'Don't ask, don't tell': Repeal signed, sealed, but when will it be delivered?

At signing, Obama says repeal of 'don't ask, don't tell' will 'strengthen our national security.' But the lack of a clear timetable for implementation is already frustrating some gay rights advocates.

Pablo Martinez Monsivais/AP
President Barack Obama signs the Don't Ask, Don't Tell Repeal Act of 2010, on Dec. 22, at the Interior Department in Washington.

President Obama signed the bill Wednesday to end the 17-year ban on openly gay troops serving in the military, declaring at a White House ceremony that the legislation will “strengthen our national security and uphold the ideals our fighting men and women risk their lives to defend.”

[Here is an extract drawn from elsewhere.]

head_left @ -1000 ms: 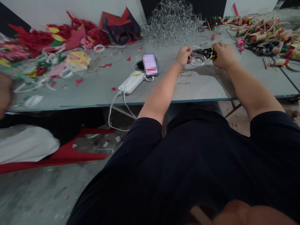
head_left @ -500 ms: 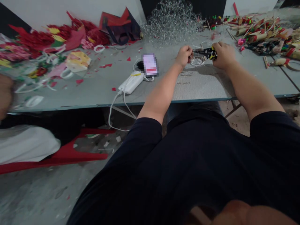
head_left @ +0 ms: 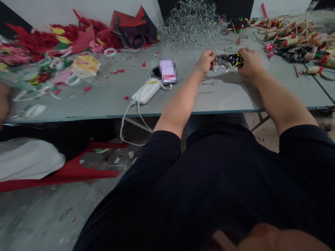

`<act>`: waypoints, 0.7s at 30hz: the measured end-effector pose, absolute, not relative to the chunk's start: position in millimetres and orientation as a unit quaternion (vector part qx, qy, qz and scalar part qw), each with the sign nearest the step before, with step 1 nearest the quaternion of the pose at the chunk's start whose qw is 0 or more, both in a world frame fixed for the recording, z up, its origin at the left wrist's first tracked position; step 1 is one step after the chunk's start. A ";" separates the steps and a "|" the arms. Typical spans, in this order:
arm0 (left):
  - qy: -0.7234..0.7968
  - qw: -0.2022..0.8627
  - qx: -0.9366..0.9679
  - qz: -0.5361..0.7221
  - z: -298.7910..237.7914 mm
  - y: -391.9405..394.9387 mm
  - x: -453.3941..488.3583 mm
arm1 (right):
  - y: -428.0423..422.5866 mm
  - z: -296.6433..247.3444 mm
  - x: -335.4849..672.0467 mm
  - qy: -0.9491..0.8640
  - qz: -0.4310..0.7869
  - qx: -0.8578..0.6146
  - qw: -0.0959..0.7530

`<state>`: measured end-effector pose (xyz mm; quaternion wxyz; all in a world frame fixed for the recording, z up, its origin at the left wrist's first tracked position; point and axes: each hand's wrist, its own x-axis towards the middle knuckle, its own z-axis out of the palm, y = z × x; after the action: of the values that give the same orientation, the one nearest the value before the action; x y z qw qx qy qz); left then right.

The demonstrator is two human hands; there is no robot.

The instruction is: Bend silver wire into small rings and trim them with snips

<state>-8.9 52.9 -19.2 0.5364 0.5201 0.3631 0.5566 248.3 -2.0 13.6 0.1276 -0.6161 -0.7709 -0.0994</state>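
Note:
My left hand (head_left: 206, 60) is closed in a fist on a thin wire coil (head_left: 220, 67) over the grey table (head_left: 110, 99). My right hand (head_left: 249, 61) grips black-and-yellow pliers (head_left: 232, 59), whose jaws point left toward the wire at my left hand. The two hands are close together at the far side of the table. A big tangle of silvery wire (head_left: 192, 22) lies just behind them.
A white power bank (head_left: 146, 90) with cables and a phone (head_left: 167, 71) lie left of my arms. Red and yellow paper decorations (head_left: 52, 45) pile at far left, coloured sticks (head_left: 295, 40) at far right. Another person's hand (head_left: 4, 104) and a red chair (head_left: 70, 169) are at left.
Both hands stay at the same spot holding wire and pliers. The view has shifted slightly, and the other person's hand at the left edge has moved a little.

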 end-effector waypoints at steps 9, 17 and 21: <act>0.344 0.536 0.550 0.540 -29.3 54.4 -11.8 | -8.7 19.0 244.0 -0.762 -0.068 -0.626 0.154; 0.360 0.533 0.600 0.476 -27.6 65.9 -24.0 | -10.6 19.9 239.7 -0.756 -0.009 -0.631 0.173; 0.335 0.608 0.530 0.487 -24.2 63.2 -21.0 | -13.0 22.7 240.8 -0.775 0.142 -0.564 0.248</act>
<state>-21.0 63.2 -24.2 0.6080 0.5302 0.3351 0.4867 240.8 -13.0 22.7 0.2477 -0.5636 -0.7752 0.1415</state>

But it remained unclear how long it would take the Pentagon to phase out the “don’t ask, don’t tell” policy. Whether it will be months or the better part of a year is an estimate that the Defense Department is resolutely declining to make.

“I don't think anybody has any idea yet how long this will take,” Pentagon Press Secretary Geoff Morrell told reporters this week.

The lack of a concrete timetable is frustrating some gay rights advocates who point out that quickly implementing orders is generally a military forte – and question why putting the repeal in place should take much longer than one month.

IN PICTURES: The US Marine Corps

“If leaders set clear deadlines and monitor progress, training can be accomplished quickly,” concluded a study by the Palm Center, a research institute at the University of California, Santa Barbara, which has advocated for the repeal. “Whatever preparations are ultimately deemed necessary, the Pentagon ought to be able to pull them off faster than it did the implementation of DADT in 1994, which took approximately 40 days.”

Even supporters of the repeal acknowledge, however, that the legislation has only been in effect for a matter of hours.

“Let’s give them a few days to tell us what their timeline is,” says Aaron Belkin, director of the Palm Center. “The fact of the matter is that if they wanted to, they could repeal immediately. The troops do not have to be trained to interact with gays” – as it’s something they’ve long been doing, he adds – “but let’s see how much time they ask for.”

Education called key

The military argues that the key to a smooth implementation is educating troops about the new law. Once they do this, officials explain – and once Defense Secretary Robert Gates and Chairman of the Joint Chiefs of Staff Adm. Mike Mullen have consulted with the heads of the services branches and are confident that the repeal will not harm readiness, recruitment, or retention – they will send a letter to Congress “certifying” that the military is ready.

From that point, “don’t ask, don’t tell” will still be in effect for 60 more days, during which time a soldier who declares his homosexuality technically could still be thrown out of the Army, says Pentagon spokesman Col. Dave Lapan.

A move this week by Senate Minority Leader Mitch McConnell to add an amendment to the defense authorization bill that would have required the heads of the Marine Corps, Army, Air Force and Navy to also “certify” military readiness was defeated after an objection by Sen. Joseph Lieberman (I) Conn., who supported ending the ban.

Critics of the repeal have pointed out that this may be a good idea since there is more resistance to lifting the ban in some service branches than others – roughly 60 percent of Marines in combat units were concerned that the new legislation would affect cohesion in the Corps, according to a Pentagon report released last month.

As a result, some have suggested that the ban be lifted in, for example, the Navy, whose top commander told Congress earlier this month that he supports repeal, before it goes into effect for the Marines. Marine Corps commandant Gen. James Amos told reporters last week that he fears the repeal could be a dangerous “distraction” for combat troops during a time of war.

Senior Pentagon officials say, however, that this is unlikely to happen. Regardless, military commanders emphasize that now that the repeal is law, they will salute their civilian leaders smartly.

'Discipline and loyalty'

“I, and the Sergeant Major of the Marine Corps, will personally lead this effort, thus ensuring the respect and dignity due all Marines,” said Gen. Amos in a statement he released following Saturday’s Senate vote to repeal. “On this matter, we look forward to further demonstrating to the American people the discipline and loyalty that have been the hallmark of the United States Marine Corps for over 235 years.”

For his part, Mr. Gates said he is well aware that the White House is watching the Pentagon closely "to ensure that we don't dawdle," he told reporters this month.

Top Pentagon lawyer Jeh Johnson offered his own assessment this month on how long implementation should take. “I think the answer would be not fast, but not drawn out or protracted either. I think that it could become counterproductive for unit cohesion, good order, and discipline if this process were drawn out over an extended period of time.”